Monday, January 19, 2004

Our first snowman  

It's been snowing and getting very cold on Long Island recently, at least by my standards. Even the locals say that this is the worst winter since the 1930s, and one day we even reached a temperature lower than the area has experienced since 1911 (2° F, I think, which I assume is somewhere around -50° C). It is certainly the worst winter since 2000, the year my wife and I moved here.

Compared to other places in the world, even compared to other places in the United States, and even compared to other places in New York, that's not really all that cold. Anyone from Minnesota or North Dakota who's reading this right now is rolling their eyes and wishing they could be as warm as 2°. But I grew up in Texas, where we had a two-day-long ice storm every other year to break up the winter days that averaged about 60° (um, 18° C? I really don't know).

We moved here in September of 2000, expecting to see lots of snow simply because New York is "up north," and all the snow goes "up north." The weather didn't disappoint us, giving us at least three good snowfalls, none of which melted until March. Our neighbors told us it was an unusually cold and snowy winter, but we didn't mind. We just enjoyed it.

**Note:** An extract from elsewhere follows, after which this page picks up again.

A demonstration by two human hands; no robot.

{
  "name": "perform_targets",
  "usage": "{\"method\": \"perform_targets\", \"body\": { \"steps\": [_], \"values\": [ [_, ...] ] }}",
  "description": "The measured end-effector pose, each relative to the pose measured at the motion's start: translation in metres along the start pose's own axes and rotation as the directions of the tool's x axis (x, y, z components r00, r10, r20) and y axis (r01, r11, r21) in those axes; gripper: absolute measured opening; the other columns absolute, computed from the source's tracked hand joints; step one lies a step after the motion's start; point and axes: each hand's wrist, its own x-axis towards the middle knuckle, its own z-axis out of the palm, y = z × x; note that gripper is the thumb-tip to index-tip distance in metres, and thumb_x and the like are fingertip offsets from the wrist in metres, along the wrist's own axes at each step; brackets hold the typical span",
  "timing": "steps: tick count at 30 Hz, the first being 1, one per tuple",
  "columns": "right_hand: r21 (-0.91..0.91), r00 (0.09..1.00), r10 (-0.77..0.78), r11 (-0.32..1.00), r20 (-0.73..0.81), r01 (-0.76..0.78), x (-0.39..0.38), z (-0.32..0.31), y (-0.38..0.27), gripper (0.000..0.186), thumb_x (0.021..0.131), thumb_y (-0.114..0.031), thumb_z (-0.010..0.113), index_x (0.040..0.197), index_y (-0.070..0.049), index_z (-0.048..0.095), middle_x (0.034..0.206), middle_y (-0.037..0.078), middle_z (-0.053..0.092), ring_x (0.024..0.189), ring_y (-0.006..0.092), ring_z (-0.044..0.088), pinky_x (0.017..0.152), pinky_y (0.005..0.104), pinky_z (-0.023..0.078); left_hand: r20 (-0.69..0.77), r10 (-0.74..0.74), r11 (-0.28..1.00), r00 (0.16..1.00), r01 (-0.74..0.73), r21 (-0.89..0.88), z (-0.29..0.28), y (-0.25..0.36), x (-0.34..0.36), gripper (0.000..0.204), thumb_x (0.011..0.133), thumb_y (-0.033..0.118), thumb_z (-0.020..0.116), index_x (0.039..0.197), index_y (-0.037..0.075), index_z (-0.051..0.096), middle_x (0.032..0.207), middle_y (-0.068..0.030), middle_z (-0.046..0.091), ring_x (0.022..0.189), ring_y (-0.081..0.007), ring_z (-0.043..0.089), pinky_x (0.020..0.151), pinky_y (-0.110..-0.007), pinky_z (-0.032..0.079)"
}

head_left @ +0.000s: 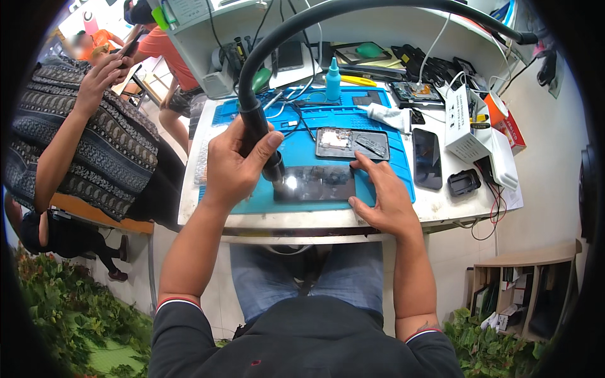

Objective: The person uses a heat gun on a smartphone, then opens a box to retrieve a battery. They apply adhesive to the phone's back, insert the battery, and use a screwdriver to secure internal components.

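Observation:
My left hand (228, 165) is wrapped round the black handpiece (273, 169) of a thick flexible hose that arches overhead. Its nozzle points down at the left part of a dark phone screen panel (321, 186), where a bright spot shows. The panel lies flat on a blue work mat (249, 200). At its right end my right hand (391, 196) grips it, thumb at the lower corner and a fingertip at the upper edge. Just beyond lies an opened phone housing (334, 143) with black tweezers (370, 146) on it.
Behind the mat stand a blue bottle (333, 80) and a white tube (387, 116). To the right are a dark phone (427, 157), a black holder (464, 183) and a white box (467, 120). Cables cross the mat's far left. A person (94, 132) stands at left, holding a phone.

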Motion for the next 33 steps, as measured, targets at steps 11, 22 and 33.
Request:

One lightly snowy day, we trekked down to a nearby park and built a snowman. Mrs. Happy was 26 years old at the time, and it was the first snowman she built since she was six years old. It was the first I had been able to build since my junior year in high school. While other people were cursing the slippery roads, worrying about the cost of heating fuel, and grumblingly shoveling their driveways and sidewalks, we were playing like a couple of kids, wrestling in the snow, throwing snowballs at each other, and fashioning a make-believe person out of a few million snowflakes, a couple of twigs, some buttons, a scarf, and a carrot. Some people hate snow, and some love it. We love it.